Spring Flowering by Farah Mendlesohn
Everything changes for Ann Gray when her father dies and her closest friend Jane marries and moves away. Ann must give up the independence and purpose she found as mistress of her father's parsonage in the country, and move to her uncle and aunt's new-style house in the growing city of Birmingham.
The friendship of Ann's cousins - especially the mathematically inclined Louisa - is some compensation for freedoms curtailed. But soon Ann must consider two very different proposals, either of which will bring yet more change. Should she return to her village home as wife of the new parson Mr. Morden? Or become companion to the rather deliciously unsettling widow Mrs. King...?
Farah Mendlesohn holds a special place in my academic heart. As a young and impressionable Masters student, I fell across her work on Diana Wynne Jones. It was the first time that I realised that there is a place for genre fiction studies within academia, so she is technically responsible for me starting my current research.

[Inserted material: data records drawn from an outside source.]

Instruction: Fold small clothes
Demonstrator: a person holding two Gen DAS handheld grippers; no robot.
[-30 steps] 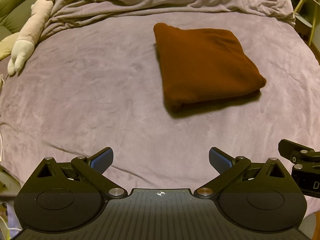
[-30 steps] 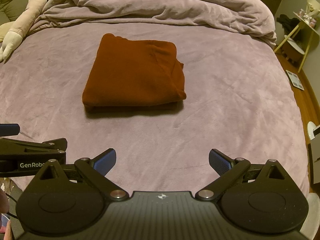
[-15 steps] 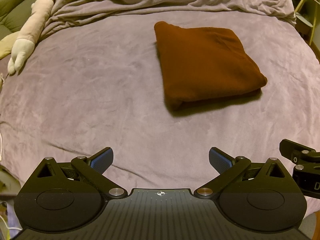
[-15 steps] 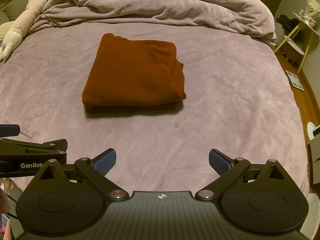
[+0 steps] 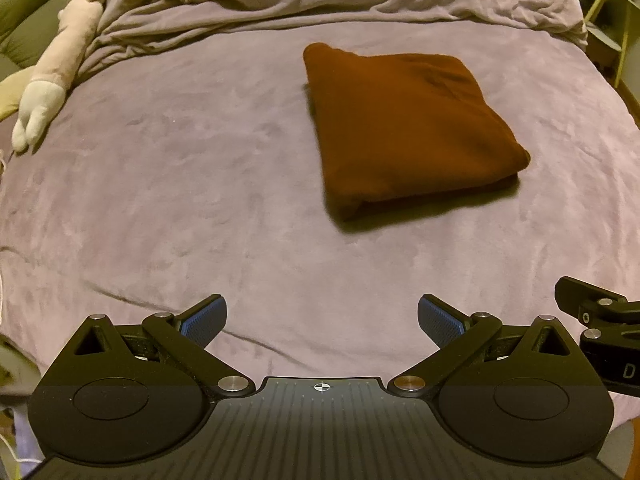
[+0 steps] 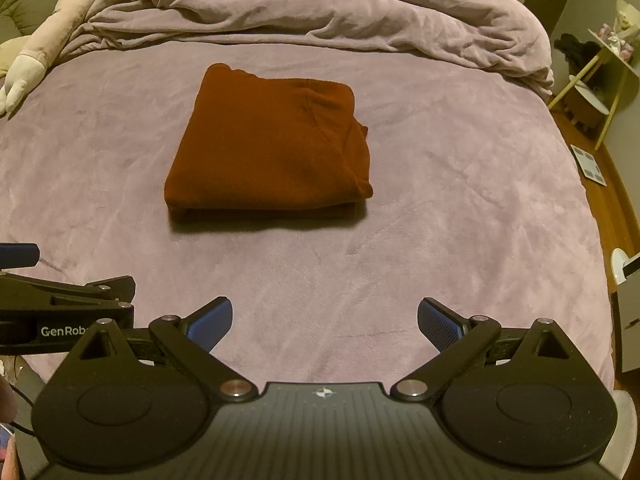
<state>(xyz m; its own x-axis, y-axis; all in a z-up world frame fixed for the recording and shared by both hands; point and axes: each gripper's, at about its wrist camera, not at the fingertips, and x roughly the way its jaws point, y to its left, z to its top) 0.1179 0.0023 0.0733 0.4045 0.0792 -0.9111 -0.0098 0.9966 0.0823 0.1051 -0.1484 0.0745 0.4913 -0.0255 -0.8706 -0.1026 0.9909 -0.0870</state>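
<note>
Your garment (image 5: 408, 128) lies on the purple bedspread (image 5: 200, 184), a little beyond the middle of the bed, and it is already a compact rust-brown rectangle of several layers. From the right wrist view its edges look mostly even; only at its right side a small lump of cloth sticks out near the far corner, and the near edge shows a dark gap where the layers sit one on another. I judge that the folding of this piece is finished, or almost finished. Your left gripper (image 5: 322, 316) has its fingers spread wide and holds nothing; it hovers over the bare bedspread near the front edge of the bed, well apart from the garment. Your right gripper (image 6: 325, 316) is the same: fingers wide, empty, and well short of the garment. No other small clothes are visible on the bed, so I cannot tell whether more pieces wait for you. At the far side there is only the crumpled duvet (image 6: 320, 12), and a soft toy (image 5: 60, 64) lies at the far left. What remains, as I see it, is perhaps to press the lump at the right side flat, if you want a tidier result.
</note>
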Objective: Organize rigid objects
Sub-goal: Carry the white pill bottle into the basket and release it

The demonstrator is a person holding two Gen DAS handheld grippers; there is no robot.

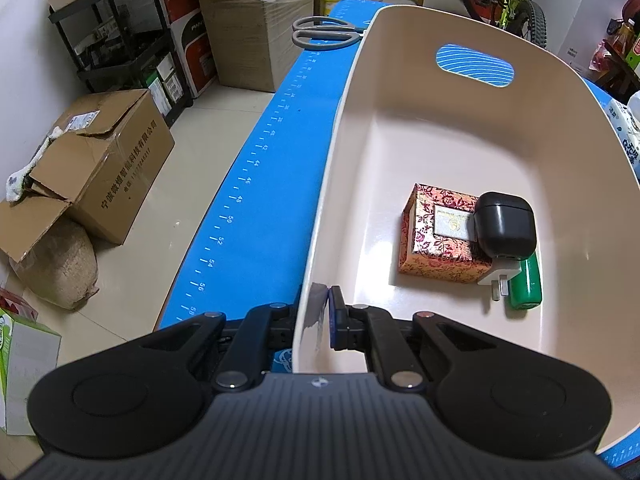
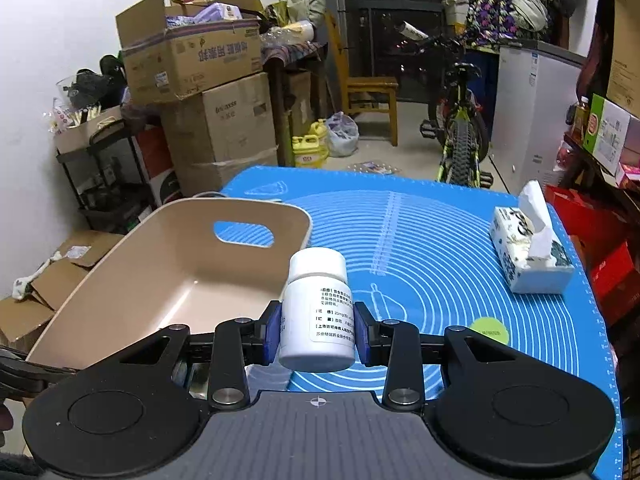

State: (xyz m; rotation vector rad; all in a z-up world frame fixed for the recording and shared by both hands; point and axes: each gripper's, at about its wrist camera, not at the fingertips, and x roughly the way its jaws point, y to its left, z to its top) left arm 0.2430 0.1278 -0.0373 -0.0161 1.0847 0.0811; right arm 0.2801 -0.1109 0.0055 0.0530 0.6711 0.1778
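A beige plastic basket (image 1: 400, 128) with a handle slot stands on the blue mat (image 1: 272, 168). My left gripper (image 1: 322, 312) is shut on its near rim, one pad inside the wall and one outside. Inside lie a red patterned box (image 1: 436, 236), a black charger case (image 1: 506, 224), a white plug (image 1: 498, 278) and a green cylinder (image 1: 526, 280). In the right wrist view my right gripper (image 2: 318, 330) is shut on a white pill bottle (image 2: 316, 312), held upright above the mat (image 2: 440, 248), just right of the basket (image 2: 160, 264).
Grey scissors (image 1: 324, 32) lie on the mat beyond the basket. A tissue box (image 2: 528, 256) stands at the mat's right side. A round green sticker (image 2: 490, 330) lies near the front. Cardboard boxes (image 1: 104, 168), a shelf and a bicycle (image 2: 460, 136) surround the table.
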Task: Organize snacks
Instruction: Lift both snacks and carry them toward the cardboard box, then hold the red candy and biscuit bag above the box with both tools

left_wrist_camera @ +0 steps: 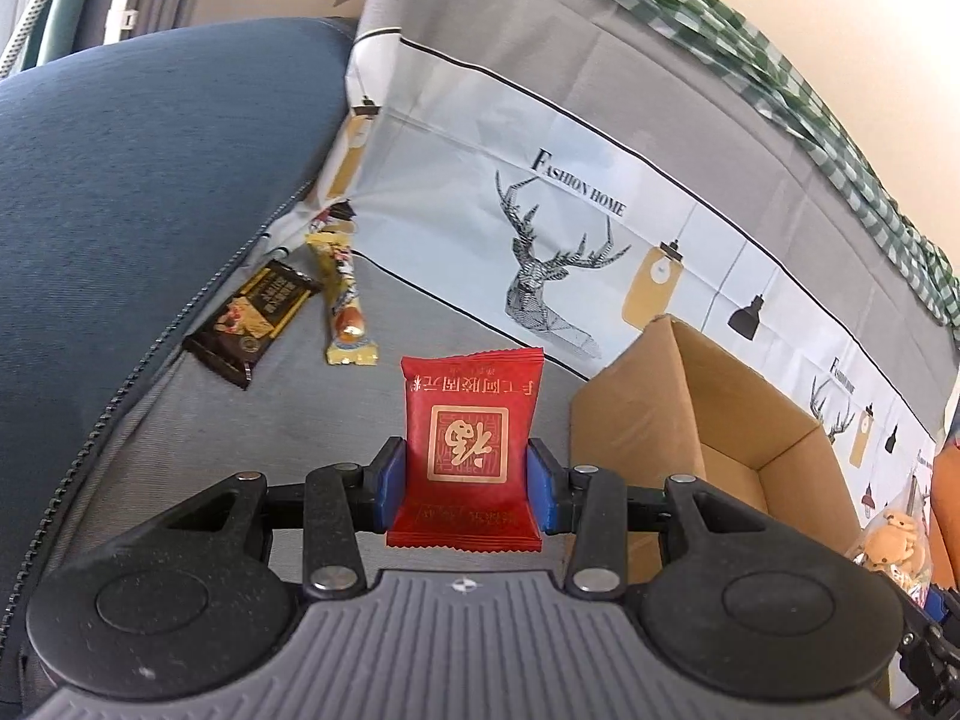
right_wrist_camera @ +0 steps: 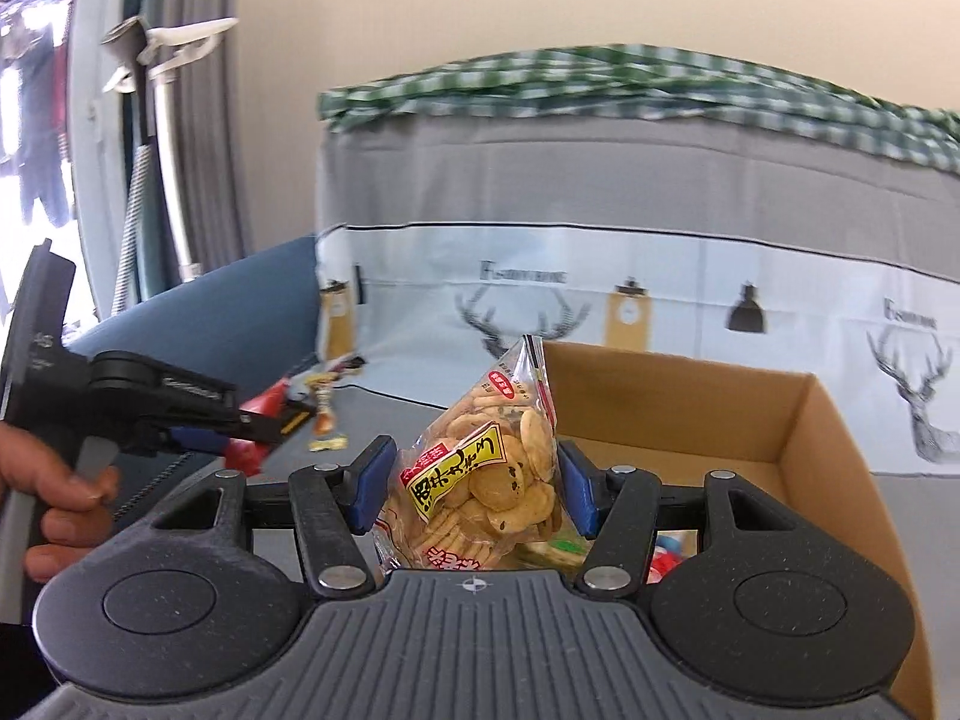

Therefore, imagine my delight when I realised that she'd written a romance novel of her own.
And what a novel it is.
Mendlesohn's writing style seems like the lovechild of Jane Austen and Elizabeth Gaskell. It captures the minutiae of everyday Regency life and the gentle unfurling of narrative that characterises Austen's work, whilst setting the action in the northern town of Birmingham - much like Gaskell's Masterpiece North and South.
What I was particularly struck by, is the beauty of Mendlesohn's prose. The modern romance (as in, the recently published romance) is so often dominated by dialogue that a gentler paced novel, that takes the time to develop and mull over the tiny details of the everyday, isn't always as popular. It's one of the things I loved the most about Spring Flowering.
Also, once again my romance reading seems to impress upon me the importance of female subjectivity. The celebration of the difference of experiences shines through this novel - especially when reading its women. Ann, Louise, Mrs Knight, Jane - and even Clara and Charlotte - each have different responses to both their social statuses and their sexual desires. This is a novel that highlights how female friendship in the Regency era provided opportunity for closeness, and gives our heroine an independent happy ever after with her perfect woman, untinged with sorrow or familial disapproval. Gorgeous.
Farah Mendlesohn acquired a passion for Birmingham History at school. Later she discovered the world of historical romances. She began writing fiction after teaching creative writing at Middlesex University and then at Anglia Ruskin University for several years and wondered if she could put into practice what she taught. She lives in the Midlands with far too many books, her partner, and two siamese cats.